ASSIGNED TASK →
Repeat each line of the material below exactly as it appears, minus any pictures.

DATASET EXTRACT →
※ ※ ※

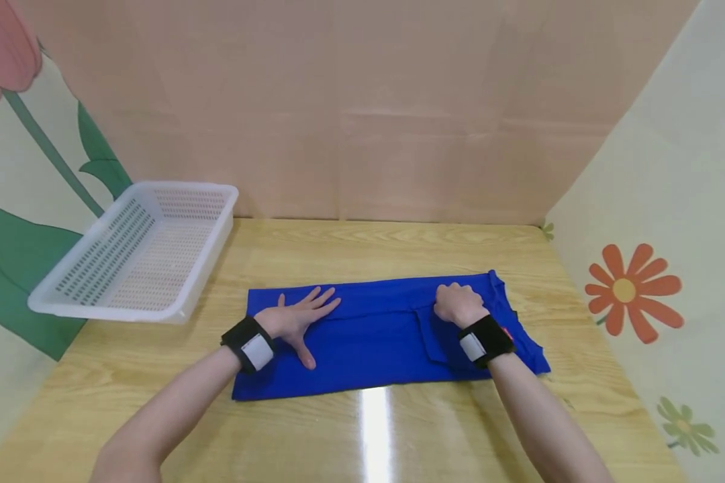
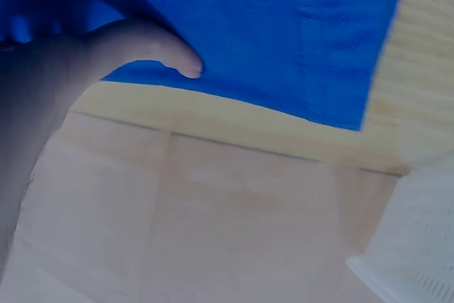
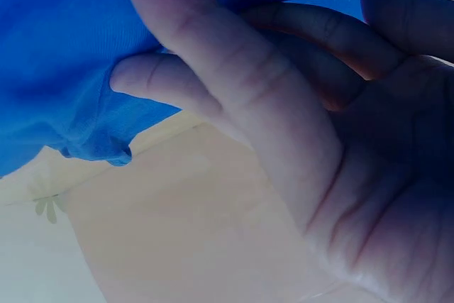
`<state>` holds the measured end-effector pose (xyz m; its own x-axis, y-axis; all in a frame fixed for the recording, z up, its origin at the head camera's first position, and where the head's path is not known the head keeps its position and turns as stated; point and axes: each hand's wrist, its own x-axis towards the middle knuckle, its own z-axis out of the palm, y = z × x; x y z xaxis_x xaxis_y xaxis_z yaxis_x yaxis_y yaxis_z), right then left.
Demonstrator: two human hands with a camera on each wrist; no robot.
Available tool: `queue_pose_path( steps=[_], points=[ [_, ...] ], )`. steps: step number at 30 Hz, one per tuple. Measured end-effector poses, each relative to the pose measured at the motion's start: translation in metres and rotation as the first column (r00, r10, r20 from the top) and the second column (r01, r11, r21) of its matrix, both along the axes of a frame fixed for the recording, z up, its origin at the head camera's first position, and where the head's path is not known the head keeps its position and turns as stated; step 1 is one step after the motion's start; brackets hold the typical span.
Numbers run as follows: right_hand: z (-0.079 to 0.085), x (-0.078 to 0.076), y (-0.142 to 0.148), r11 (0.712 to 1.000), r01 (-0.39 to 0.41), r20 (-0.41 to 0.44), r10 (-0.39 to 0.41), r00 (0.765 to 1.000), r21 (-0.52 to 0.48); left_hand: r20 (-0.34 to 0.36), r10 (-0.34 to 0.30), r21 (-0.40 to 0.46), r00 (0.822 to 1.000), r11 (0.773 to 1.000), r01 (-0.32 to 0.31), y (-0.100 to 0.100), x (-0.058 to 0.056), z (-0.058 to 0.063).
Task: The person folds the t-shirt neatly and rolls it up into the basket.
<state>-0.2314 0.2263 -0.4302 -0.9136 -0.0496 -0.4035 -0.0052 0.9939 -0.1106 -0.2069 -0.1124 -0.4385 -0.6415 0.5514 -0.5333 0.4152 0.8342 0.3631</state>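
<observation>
A folded blue cloth garment (image 1: 362, 342), perhaps trousers, lies lengthwise on the table, with a loose flap and small folds toward its right end. My left hand (image 1: 299, 322) rests on its left part, fingers spread and thumb out. The left wrist view shows the thumb (image 2: 152, 46) over the fabric near its edge. At the right part, my right hand (image 1: 458, 304) is on or just above the cloth, its fingers bent. In the right wrist view the thumb (image 3: 234, 69) and a finger lie against the blue fabric, with no cloth plainly pinched between them.
A white perforated plastic basket (image 1: 211, 268) stands at the table's back left. Behind the wooden table (image 1: 362, 245) rises a pinkish wall covering (image 1: 362, 134). Flower-printed panels (image 1: 670, 221) flank both sides.
</observation>
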Motion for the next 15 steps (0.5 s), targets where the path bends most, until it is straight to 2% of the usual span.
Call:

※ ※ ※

TASK OUTPUT →
`<state>` holds the measured end-effector pose (xyz m; its own x-axis, y-axis; all in a frame fixed for the recording, z up, its origin at the head camera's first position, and where the head's path is not known the head keeps its position and turns as stated; point and axes: each hand's wrist, its own x-axis towards the middle knuckle, its own z-axis out of the palm, y = z × x; x y z xaxis_x xaxis_y xaxis_z yaxis_x yaxis_y yaxis_z), right then left.
Demonstrator: two human hands with a camera on each wrist; no robot.
Available tool: `queue_pose_path( steps=[_], points=[ [_, ...] ], )`. steps: step number at 30 Hz, one per tuple. Measured end-effector poses, each relative to the pose measured at the motion's start: translation in metres and rotation as the first column (r00, r10, r20 from the top) and the second column (r01, r11, r21) of its matrix, both along the axes of a frame fixed for the recording, z up, its origin at the head camera's first position, and where the head's path is not known the head keeps its position and turns as stated; step 1 is one step after the motion's start; brackets hold the typical span.
Numbers run as follows: right_hand: z (-0.079 to 0.085), x (-0.078 to 0.076), y (-0.142 to 0.148), r11 (0.712 to 1.000), r01 (-0.39 to 0.41), r20 (-0.41 to 0.44), r10 (-0.39 to 0.41), r00 (0.765 to 1.000), r21 (-0.52 to 0.48); left_hand: r20 (-0.34 to 0.36), r10 (-0.34 to 0.30), r21 (-0.40 to 0.46), r00 (0.822 to 1.000), r11 (0.773 to 1.000), r01 (-0.32 to 0.31), y (-0.100 to 0.100), x (-0.058 to 0.056), z (-0.058 to 0.063).
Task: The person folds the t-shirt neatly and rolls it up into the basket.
<state>-0.2314 0.2263 -0.4302 -0.9136 -0.0496 -0.4035 -0.0052 0.9939 -0.1106 -0.2069 -0.1124 -0.4385 -0.6415 0.5514 -0.5333 0.4152 0.8342 0.3631</state>
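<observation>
A folded blue cloth garment (image 1: 362, 342), perhaps trousers, lies lengthwise on the table, with a loose flap and small folds toward its right end. My left hand (image 1: 299, 322) rests on its left part, fingers spread and thumb out. The left wrist view shows the thumb (image 2: 152, 46) over the fabric near its edge. At the right part, my right hand (image 1: 458, 304) is on or just above the cloth, its fingers bent. In the right wrist view the thumb (image 3: 234, 69) and a finger lie against the blue fabric, with no cloth plainly pinched between them.
A white perforated plastic basket (image 1: 211, 268) stands at the table's back left. Behind the wooden table (image 1: 362, 245) rises a pinkish wall covering (image 1: 362, 134). Flower-printed panels (image 1: 670, 221) flank both sides.
</observation>
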Motion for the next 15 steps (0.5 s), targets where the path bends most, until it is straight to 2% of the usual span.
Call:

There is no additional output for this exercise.